ASSIGNED TASK: The following data has a line with "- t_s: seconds" and a line with "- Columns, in". Write out exactly those lines and all the lines between them.
:: DATA UNDER STUDY
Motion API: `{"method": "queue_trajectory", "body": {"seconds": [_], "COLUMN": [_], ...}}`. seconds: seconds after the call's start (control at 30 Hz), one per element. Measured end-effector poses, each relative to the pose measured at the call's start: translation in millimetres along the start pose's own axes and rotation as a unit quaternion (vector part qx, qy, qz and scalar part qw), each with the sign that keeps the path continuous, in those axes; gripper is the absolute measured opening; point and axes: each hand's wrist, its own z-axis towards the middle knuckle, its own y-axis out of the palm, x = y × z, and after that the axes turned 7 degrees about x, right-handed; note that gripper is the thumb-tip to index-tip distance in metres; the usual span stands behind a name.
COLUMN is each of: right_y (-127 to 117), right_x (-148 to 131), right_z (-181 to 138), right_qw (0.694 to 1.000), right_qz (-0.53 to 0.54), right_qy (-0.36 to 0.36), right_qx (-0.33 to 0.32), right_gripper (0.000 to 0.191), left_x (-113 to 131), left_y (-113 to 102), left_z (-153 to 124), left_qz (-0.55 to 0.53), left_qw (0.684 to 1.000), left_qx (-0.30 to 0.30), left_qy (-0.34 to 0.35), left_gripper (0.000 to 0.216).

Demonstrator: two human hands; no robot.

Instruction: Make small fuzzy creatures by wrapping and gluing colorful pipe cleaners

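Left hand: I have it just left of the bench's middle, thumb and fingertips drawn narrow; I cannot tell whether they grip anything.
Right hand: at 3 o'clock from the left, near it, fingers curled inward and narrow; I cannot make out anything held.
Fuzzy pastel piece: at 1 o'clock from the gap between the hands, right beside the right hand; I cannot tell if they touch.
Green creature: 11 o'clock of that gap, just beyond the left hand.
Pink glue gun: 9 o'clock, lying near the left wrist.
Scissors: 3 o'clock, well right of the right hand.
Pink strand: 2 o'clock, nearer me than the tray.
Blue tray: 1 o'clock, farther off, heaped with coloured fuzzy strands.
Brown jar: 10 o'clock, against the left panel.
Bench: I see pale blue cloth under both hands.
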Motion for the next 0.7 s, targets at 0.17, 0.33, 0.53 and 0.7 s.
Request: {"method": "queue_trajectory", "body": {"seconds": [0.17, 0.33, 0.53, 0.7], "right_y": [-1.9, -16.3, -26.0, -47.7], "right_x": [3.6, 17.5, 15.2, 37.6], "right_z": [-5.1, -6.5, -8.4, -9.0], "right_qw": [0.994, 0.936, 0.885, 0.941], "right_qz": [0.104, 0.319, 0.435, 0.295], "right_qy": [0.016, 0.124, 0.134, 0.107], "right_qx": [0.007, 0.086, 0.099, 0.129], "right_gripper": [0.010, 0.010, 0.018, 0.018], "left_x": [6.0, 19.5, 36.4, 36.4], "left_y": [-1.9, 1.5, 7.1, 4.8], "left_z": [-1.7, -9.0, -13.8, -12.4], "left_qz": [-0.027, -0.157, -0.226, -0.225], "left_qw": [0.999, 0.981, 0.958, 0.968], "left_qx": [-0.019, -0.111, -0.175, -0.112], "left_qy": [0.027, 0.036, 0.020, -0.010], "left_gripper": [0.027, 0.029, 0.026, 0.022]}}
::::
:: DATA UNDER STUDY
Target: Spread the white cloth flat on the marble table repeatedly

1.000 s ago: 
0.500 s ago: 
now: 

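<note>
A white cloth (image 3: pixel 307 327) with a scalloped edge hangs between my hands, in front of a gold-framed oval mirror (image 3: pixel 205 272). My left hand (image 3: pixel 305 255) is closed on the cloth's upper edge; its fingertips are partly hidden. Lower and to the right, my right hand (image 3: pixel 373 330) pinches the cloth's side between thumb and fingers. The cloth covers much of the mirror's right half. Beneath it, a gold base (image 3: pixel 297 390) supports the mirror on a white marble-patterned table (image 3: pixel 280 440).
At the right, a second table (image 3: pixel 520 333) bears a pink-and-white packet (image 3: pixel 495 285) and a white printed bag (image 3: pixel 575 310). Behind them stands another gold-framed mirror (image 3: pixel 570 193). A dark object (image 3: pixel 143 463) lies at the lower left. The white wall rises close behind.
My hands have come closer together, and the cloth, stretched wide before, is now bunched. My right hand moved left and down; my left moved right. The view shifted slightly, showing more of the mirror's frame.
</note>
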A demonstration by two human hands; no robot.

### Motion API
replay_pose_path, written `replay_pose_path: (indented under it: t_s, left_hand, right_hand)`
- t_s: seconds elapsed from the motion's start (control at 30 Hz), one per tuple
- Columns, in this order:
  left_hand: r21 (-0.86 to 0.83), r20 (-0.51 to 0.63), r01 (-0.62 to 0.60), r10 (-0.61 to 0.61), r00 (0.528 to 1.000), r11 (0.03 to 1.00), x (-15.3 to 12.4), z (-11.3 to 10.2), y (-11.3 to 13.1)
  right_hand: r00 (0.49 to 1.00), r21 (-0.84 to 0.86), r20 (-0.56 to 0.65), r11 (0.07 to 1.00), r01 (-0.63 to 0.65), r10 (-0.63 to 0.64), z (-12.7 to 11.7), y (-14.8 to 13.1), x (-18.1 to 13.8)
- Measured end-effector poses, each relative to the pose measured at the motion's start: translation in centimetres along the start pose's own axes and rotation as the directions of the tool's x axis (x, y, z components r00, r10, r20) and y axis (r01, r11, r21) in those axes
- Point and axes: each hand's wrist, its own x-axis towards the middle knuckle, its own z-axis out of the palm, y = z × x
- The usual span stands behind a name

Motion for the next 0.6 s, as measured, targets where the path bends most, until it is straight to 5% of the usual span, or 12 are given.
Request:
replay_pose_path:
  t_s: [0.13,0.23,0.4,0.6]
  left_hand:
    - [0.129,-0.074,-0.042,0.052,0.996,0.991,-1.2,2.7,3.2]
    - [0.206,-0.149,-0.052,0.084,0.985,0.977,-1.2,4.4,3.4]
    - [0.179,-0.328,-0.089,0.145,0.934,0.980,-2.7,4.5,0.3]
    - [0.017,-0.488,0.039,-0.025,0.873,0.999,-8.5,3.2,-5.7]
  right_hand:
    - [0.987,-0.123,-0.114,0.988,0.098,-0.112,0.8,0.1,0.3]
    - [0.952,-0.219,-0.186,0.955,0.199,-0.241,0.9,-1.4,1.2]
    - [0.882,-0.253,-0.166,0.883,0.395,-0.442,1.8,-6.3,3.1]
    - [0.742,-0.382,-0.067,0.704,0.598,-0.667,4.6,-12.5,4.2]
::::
OUTPUT FOR THIS TASK:
- t_s: seconds elapsed from the motion's start (control at 30 Hz), one per tuple
- Columns, in this order:

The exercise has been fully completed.